温泉に浸りながら、ふとチャーシューを食べたくなった。温泉に入ると肉料理が食べたくなるのは私だけか。多分私だけかもな。でも、出た時にある食堂のメニューを見てみたら、唐揚げ定食、カツ煮定食、生姜焼き定食と肉料理がずらり。ベジタリアンやビーガンの選択肢は一切なかった。


やはりみんなも肉料理が食べたくなるのかもしれない。人は体が温まり心がほぐれると、肉を想うのか。私が体に匂いを残したくて、最後に入ってきたリンデンの湯の香りは、まだ体の表面に薄くついていた。それを吹き飛ばすかのような厨房から流れる焼肉定食の香り。甘ジョッパいたれがジャーと熱されたフライパンをうるさくしているのだ。せっかくのリンデンが。


とはいえ、21時なので何も食べずに、文字通り日帰りすることにした。今日みたいな今年一番の寒さ、の日に、火照る体を夜風に晒すような真似はなんと贅沢なことか。

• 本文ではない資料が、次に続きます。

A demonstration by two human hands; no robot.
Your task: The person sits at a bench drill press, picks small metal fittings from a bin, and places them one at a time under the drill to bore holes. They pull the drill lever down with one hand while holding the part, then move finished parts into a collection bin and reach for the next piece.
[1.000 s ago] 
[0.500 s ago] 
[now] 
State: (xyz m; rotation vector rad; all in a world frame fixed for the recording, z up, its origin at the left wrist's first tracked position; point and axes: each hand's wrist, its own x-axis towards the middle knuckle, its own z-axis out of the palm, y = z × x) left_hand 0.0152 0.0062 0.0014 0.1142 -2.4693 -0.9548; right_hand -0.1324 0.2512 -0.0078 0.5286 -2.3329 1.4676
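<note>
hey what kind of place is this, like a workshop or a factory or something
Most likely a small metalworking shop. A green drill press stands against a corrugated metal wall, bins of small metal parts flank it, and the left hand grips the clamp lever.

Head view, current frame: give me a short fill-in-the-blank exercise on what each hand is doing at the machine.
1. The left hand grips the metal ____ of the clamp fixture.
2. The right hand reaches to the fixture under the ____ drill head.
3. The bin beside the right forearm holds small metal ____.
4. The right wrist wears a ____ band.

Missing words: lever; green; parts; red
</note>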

もちろんしすぎるほどの防寒はしたが、サウナで芯まで熱に触った体は、このひんやりを好むのだった。


帰って私はシーセンタケダのレモンを、夫はオロナミンCを飲んで寝た。両方とも昨日コンビニで買っておいたものだった。今のタイミングで飲もうと買ったわけではなかったが、なんだか、その時のために用意しておいた気がした。